PROBLEM STATEMENT
Give the listing again exactly, omitting its images.

DATA PROVIDED
::::
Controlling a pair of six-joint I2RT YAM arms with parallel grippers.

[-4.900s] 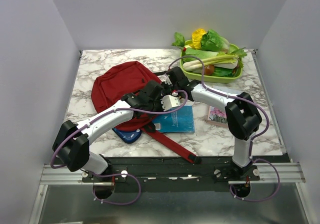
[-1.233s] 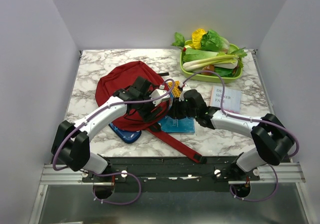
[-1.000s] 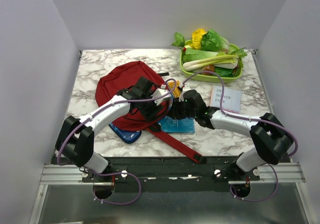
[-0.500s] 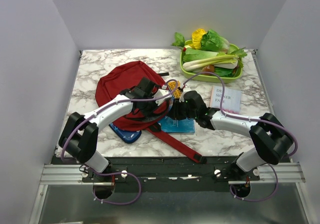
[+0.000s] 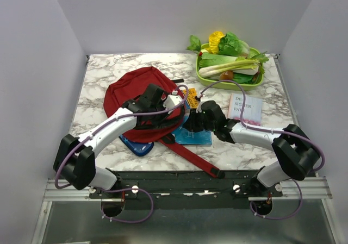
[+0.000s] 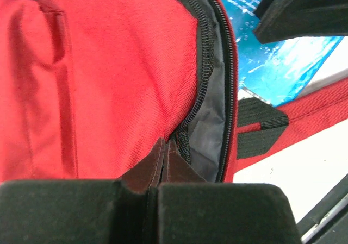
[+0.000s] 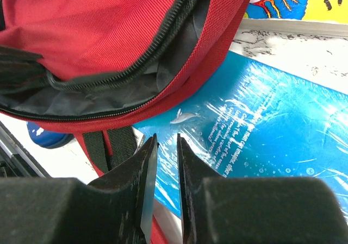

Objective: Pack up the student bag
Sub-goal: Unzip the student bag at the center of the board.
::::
RESPONSE AREA
Controlling a pair of six-joint I2RT YAM arms with parallel grippers.

[-4.900s] 
[-1.233s] 
[-1.000s] 
[-0.500s] 
[+0.000s] 
[+0.000s] 
[+0.000s] 

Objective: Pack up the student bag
Sub-goal: Unzip the student bag at the center of the board.

The exercise is now finished.